Exercise
Begin at the line containing "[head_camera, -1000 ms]" in the records below, end at the line containing "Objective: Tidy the", and retype each line in that span exactly. No other line and no image should appear.

Data shown
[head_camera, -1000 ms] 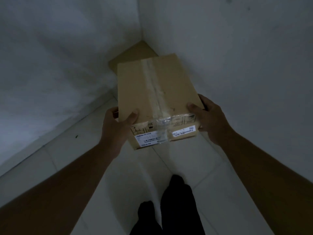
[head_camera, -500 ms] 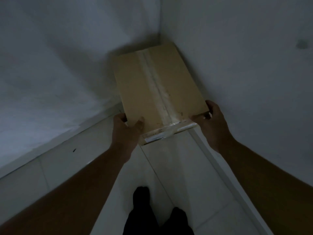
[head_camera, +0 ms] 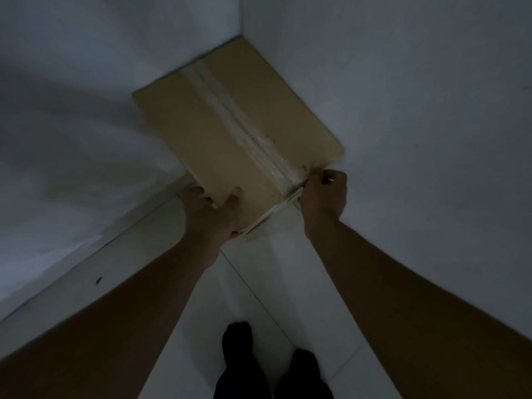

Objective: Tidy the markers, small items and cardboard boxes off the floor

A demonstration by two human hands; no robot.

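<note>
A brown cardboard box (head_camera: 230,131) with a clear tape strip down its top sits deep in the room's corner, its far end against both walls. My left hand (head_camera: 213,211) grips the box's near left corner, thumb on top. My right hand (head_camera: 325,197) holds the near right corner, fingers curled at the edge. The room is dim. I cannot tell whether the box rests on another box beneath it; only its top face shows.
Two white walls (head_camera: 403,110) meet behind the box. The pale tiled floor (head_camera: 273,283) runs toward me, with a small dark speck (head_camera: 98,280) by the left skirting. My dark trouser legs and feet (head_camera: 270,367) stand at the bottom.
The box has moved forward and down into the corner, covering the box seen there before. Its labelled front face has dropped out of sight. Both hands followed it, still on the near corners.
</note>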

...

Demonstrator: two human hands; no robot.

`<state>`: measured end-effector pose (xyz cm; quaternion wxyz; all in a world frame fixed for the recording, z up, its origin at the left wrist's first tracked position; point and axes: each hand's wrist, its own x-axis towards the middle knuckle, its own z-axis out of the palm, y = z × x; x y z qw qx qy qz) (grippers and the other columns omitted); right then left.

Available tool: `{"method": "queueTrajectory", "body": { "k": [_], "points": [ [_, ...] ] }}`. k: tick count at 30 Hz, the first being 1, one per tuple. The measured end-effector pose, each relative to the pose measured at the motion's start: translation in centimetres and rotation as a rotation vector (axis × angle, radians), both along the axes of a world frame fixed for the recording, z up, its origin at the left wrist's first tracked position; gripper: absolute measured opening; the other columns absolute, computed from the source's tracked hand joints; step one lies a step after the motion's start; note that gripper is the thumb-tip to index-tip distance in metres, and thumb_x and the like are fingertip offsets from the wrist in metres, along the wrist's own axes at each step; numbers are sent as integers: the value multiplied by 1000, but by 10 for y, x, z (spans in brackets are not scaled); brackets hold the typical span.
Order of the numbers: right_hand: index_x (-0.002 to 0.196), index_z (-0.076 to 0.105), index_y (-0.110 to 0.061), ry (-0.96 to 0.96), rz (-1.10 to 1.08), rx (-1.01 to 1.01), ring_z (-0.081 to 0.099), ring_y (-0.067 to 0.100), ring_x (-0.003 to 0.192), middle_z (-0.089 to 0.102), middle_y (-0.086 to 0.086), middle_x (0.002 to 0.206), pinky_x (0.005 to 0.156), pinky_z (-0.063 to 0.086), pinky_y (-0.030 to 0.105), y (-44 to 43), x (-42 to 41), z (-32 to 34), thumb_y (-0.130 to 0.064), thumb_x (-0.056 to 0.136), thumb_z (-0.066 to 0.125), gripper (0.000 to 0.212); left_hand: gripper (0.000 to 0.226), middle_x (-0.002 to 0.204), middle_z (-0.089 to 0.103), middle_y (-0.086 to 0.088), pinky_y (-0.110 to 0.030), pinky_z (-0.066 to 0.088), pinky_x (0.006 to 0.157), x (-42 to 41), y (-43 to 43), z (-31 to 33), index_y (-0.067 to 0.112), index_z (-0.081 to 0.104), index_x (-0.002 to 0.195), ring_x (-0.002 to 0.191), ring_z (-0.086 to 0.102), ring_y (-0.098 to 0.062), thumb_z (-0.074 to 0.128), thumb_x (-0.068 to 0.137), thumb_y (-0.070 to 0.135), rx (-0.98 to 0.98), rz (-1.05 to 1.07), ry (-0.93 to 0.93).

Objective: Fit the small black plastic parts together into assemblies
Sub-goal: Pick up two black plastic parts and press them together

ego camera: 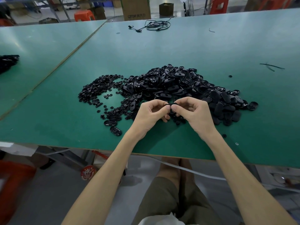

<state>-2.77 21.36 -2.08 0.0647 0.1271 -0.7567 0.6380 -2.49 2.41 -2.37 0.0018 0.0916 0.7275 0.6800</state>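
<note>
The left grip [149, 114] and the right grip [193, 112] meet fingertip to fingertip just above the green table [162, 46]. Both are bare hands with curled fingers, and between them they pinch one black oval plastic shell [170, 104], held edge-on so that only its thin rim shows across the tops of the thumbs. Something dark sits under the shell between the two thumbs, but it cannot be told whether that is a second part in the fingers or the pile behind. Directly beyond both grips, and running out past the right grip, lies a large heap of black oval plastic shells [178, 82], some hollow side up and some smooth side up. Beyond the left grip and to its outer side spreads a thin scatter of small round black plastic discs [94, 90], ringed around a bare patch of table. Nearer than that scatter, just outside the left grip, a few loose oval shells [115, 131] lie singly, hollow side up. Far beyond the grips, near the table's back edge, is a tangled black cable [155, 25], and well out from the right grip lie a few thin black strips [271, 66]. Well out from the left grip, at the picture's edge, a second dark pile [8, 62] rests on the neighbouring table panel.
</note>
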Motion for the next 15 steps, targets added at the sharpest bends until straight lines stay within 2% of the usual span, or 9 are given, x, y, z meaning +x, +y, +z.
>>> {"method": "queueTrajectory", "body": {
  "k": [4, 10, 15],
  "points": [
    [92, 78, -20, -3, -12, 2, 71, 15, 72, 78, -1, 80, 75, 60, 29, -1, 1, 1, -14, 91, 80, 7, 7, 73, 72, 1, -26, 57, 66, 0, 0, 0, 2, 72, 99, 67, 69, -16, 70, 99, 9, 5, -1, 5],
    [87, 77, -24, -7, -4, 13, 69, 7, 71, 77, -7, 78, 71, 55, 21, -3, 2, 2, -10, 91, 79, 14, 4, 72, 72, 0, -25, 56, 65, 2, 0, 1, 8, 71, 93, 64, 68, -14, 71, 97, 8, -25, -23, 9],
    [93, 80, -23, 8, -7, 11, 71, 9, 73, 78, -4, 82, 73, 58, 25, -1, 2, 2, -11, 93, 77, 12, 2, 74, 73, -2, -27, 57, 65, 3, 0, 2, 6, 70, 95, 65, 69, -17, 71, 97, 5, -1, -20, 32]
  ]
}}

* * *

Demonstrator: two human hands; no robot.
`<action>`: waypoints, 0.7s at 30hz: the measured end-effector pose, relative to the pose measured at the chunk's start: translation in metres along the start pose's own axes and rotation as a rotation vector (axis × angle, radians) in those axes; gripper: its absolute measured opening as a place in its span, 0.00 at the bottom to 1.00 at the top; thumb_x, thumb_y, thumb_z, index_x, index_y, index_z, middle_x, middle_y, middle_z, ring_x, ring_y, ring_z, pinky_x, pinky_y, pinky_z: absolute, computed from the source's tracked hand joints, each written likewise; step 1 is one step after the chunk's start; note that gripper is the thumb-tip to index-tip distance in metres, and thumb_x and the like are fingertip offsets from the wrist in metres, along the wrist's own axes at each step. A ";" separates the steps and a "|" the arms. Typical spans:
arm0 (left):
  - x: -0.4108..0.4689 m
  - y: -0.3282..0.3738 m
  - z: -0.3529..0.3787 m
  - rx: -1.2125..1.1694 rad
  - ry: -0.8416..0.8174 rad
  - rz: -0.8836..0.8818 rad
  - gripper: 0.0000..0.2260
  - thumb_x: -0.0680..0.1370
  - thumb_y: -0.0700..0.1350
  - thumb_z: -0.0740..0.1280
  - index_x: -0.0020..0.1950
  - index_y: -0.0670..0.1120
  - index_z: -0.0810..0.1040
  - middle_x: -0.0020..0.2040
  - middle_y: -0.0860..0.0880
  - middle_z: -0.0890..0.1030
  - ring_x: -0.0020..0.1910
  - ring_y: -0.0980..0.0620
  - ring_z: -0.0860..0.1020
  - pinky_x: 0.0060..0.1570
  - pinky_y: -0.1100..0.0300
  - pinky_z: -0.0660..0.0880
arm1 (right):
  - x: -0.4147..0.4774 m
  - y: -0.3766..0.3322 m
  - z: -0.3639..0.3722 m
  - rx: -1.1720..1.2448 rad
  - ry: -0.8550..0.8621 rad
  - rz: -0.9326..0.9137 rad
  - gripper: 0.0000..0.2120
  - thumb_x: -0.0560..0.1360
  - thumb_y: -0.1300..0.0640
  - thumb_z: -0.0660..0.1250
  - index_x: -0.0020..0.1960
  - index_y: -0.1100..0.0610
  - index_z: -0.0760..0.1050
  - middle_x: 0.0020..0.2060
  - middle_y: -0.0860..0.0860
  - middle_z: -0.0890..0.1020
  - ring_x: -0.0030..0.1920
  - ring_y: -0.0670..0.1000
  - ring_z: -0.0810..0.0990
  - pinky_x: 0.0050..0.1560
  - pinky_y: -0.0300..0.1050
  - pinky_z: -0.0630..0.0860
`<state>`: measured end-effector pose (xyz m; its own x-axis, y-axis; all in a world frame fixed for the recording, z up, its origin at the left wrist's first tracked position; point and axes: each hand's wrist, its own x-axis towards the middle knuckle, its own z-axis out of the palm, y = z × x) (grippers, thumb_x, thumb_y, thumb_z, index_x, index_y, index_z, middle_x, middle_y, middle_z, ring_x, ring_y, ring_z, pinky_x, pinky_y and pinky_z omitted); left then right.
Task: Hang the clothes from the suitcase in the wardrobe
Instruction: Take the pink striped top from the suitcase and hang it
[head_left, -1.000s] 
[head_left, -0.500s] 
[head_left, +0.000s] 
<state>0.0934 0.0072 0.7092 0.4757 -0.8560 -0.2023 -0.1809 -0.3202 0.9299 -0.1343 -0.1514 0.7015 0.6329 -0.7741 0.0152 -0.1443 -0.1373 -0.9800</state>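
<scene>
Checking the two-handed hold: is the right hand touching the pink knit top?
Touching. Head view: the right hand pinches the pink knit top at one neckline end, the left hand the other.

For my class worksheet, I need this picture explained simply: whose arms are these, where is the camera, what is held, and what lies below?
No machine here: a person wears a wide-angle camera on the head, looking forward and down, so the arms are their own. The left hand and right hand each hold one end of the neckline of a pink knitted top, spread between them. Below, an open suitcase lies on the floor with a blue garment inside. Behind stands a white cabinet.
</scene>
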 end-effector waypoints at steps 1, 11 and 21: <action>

Answer to the exercise
[head_camera, -1000 ms] 
[head_camera, -500 ms] 
[head_camera, +0 ms] 

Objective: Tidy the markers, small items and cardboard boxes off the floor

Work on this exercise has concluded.